Beyond the simple quest

Here we dive into some proposals for what comes later, when the basics of the GpsQuests are in place.

Statistics and Favo points

People need to be motivated to complete more quests, and to interact with the community. The easiest way to do that is to track the completion of quests, show statistics of how many quests have been done and when - this can be taken directly from the stats options provided by regular geocaches.

In a similar way, the authors need to be rewarded for creating great quests, and the easiest way to do this is to show how popular they are, and how many "likes" or favourite points they get awarded.

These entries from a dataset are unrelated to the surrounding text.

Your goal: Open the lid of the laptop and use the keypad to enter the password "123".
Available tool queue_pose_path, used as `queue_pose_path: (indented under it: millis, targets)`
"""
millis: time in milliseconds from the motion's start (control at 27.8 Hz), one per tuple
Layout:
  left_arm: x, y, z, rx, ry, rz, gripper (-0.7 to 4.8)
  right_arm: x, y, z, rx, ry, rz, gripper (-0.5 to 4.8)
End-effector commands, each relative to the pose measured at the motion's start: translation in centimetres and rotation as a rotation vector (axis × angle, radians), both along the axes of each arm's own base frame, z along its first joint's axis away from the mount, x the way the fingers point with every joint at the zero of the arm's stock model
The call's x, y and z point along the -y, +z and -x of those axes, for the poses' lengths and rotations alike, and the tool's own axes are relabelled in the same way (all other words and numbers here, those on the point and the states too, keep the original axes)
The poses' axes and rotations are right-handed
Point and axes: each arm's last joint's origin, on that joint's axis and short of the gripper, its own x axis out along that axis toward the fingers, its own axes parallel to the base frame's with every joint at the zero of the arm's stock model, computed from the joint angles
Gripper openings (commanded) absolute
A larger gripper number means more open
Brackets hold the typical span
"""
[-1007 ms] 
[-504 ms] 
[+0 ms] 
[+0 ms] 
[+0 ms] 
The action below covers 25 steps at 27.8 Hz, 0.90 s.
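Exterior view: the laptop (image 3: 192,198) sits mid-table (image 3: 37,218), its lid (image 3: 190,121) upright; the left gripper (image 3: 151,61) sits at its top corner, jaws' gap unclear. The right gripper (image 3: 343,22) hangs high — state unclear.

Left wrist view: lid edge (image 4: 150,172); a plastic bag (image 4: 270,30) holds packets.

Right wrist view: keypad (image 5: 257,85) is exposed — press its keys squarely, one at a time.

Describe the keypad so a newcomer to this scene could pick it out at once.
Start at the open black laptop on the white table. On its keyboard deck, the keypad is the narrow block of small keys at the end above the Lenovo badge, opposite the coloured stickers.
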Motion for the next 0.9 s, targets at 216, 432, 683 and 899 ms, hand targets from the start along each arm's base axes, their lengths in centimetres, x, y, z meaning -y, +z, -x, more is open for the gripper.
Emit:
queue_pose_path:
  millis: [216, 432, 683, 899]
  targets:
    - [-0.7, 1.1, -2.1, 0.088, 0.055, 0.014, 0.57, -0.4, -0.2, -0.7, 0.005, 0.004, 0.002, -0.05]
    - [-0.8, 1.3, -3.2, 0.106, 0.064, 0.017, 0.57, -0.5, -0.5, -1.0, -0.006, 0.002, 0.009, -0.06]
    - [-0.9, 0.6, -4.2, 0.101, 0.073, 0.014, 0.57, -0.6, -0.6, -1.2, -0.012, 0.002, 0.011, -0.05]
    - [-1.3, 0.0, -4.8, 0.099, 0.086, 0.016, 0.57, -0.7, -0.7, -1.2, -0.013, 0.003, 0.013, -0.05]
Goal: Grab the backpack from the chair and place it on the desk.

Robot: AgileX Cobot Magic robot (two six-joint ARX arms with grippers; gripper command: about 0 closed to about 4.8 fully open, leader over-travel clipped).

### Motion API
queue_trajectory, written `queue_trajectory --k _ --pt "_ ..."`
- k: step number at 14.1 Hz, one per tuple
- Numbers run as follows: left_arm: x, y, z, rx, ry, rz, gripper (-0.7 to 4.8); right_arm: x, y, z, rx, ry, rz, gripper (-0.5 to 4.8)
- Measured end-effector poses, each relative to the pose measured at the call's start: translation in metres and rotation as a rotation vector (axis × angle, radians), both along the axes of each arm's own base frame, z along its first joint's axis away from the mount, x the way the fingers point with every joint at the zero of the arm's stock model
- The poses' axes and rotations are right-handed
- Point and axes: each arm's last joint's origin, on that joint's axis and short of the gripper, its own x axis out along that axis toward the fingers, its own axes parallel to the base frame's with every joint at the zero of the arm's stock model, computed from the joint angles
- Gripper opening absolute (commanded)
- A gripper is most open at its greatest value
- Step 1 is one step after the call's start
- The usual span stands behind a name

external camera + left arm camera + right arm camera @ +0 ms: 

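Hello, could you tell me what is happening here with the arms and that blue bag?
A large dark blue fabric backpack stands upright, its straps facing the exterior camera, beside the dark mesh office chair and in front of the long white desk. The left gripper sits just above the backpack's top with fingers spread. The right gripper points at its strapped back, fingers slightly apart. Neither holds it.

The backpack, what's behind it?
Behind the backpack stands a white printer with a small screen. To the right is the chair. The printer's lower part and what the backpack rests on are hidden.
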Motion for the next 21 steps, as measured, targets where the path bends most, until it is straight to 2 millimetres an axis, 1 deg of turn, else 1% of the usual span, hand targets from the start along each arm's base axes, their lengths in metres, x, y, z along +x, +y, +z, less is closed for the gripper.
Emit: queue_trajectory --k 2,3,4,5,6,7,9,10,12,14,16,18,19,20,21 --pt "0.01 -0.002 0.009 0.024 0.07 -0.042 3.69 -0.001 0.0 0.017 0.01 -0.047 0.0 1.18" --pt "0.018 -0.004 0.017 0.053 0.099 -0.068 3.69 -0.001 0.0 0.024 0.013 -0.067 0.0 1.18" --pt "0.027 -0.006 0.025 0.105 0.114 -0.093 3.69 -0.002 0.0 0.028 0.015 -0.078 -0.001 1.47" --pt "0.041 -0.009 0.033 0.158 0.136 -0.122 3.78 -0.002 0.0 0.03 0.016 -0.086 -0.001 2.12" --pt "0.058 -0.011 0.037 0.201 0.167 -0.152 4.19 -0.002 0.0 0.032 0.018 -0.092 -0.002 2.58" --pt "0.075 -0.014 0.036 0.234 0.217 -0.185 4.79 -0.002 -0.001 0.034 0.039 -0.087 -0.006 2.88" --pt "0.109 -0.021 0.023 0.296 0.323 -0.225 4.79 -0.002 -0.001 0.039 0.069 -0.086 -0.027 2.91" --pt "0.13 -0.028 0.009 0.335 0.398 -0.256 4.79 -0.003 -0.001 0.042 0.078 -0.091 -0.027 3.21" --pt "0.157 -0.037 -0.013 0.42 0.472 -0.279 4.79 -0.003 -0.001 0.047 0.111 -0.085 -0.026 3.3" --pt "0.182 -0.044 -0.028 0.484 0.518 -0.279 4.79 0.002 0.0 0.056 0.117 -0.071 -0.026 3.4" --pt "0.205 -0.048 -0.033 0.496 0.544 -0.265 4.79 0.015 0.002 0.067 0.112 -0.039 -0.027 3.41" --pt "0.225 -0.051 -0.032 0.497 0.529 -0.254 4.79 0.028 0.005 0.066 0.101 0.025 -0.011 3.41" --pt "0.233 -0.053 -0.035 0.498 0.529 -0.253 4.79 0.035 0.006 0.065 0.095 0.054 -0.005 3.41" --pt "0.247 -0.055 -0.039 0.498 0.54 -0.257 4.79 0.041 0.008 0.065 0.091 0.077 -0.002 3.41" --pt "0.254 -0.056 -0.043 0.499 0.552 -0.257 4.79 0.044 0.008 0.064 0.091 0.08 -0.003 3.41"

But of course questers can't award favourite points to every quest they complete, otherwise they become meaningless, so there needs to be a certain number of quests completed before one of them can be awarded a favourite point (or star or whatever).

Teams / Tribes / Clans

It has been suggested that each quester could be made automatically part of a team, or a tribe. Probably this is assigned at random? Possibly it's just a meaningless tribe designation like a colour, or maybe it's like a Hogwarts House with a certain symbol or flag or logo, maybe it's something like an elemental symbol (fire, earth, air, water). This could make it more of a collective experience rather than a series of solo experiences.

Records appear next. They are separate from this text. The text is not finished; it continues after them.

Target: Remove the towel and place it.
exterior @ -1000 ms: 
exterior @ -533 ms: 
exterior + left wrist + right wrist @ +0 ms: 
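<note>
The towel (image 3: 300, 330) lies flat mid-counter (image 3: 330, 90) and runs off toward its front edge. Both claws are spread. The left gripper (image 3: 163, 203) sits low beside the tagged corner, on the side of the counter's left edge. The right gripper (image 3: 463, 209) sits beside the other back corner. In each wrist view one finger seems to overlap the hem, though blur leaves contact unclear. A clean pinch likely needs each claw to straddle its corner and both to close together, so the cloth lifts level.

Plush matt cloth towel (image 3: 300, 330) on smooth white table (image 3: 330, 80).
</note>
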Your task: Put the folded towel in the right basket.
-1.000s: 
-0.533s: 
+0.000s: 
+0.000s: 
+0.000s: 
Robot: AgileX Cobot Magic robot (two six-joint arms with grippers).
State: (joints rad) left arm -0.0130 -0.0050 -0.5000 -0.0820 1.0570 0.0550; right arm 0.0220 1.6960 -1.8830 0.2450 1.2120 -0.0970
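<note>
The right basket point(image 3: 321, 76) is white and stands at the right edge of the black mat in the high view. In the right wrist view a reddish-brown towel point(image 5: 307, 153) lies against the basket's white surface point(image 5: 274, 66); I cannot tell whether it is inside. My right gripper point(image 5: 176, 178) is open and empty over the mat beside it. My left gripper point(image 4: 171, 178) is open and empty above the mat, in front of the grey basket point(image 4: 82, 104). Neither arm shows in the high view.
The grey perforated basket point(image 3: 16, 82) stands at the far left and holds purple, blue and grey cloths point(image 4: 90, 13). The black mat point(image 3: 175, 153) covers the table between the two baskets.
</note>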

In this way, when a quester completes a quest, they do it for themselves and their own statistics, obviously, but they also do it for their team. For each quest on the map, it can be shown with the logo of the most recent team to complete it. If another team completes it, the quest gets their logo instead, possibly encouraging someone from the first team to "win it back" by completing it on behalf of their team.

Quest properties

In order to decide whether to attempt a quest or not, it might be useful for each to have certain properties, like a difficulty level, an estimated completion time, an estimated travel distance (maybe I'm not in the mood for a 10 km quest right now!), and maybe other attributes. In conjunction with the popularity of course.

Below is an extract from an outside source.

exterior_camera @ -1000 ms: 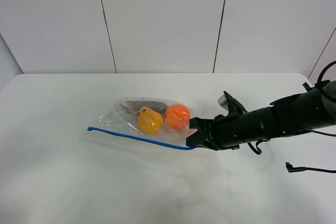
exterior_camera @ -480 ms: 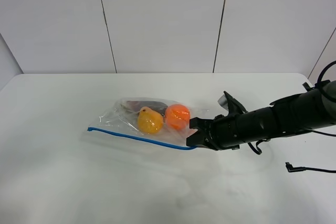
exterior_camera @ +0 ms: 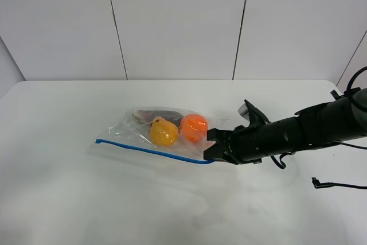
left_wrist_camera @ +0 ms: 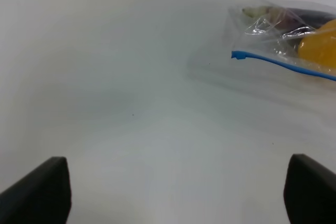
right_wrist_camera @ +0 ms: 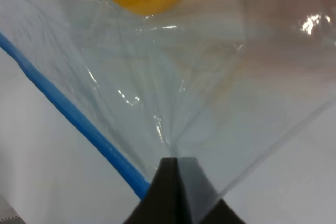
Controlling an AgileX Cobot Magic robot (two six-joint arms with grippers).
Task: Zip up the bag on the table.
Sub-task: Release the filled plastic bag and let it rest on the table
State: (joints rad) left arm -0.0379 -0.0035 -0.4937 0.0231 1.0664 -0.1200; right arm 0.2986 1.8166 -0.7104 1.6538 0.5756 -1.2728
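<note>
The clear bag (exterior_camera: 163,133) lies on the white table (exterior_camera: 86,193), with a yellow fruit (exterior_camera: 163,132) and an orange fruit (exterior_camera: 194,127) inside. Its blue zip strip (exterior_camera: 149,151) runs along the near edge. My right gripper (exterior_camera: 211,152) is shut on the bag's right corner by the strip's end; in the right wrist view the fingers (right_wrist_camera: 176,192) pinch the plastic beside the strip (right_wrist_camera: 79,124). My left gripper (left_wrist_camera: 173,187) is open over bare table, well apart from the bag's left end (left_wrist_camera: 283,40). The left arm is out of the exterior view.
A loose black cable (exterior_camera: 335,185) lies on the table at the right, near the right arm (exterior_camera: 298,130). White wall panels stand behind the table's far edge.
</note>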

There may even be different quest types, for example a simple orienteering race, a magical puzzle, an informative tour, a silly game or perhaps other categories. Perhaps the race-type quests have time limits or a best time record.

Encouraging authorship

People need to be encouraged and rewarded for creating quests. One way to do this could be to award badges, a bit like those on StackOverflow or other such community efforts which rely on volunteer contributions. Badges cost nothing to award, but they give bragging rights for various aspects of contributing to the quests, whether it's completing a certain number, or authoring the first one, or resurrecting a quest which hasn't been completed for some time, or writing a quest review or whatever.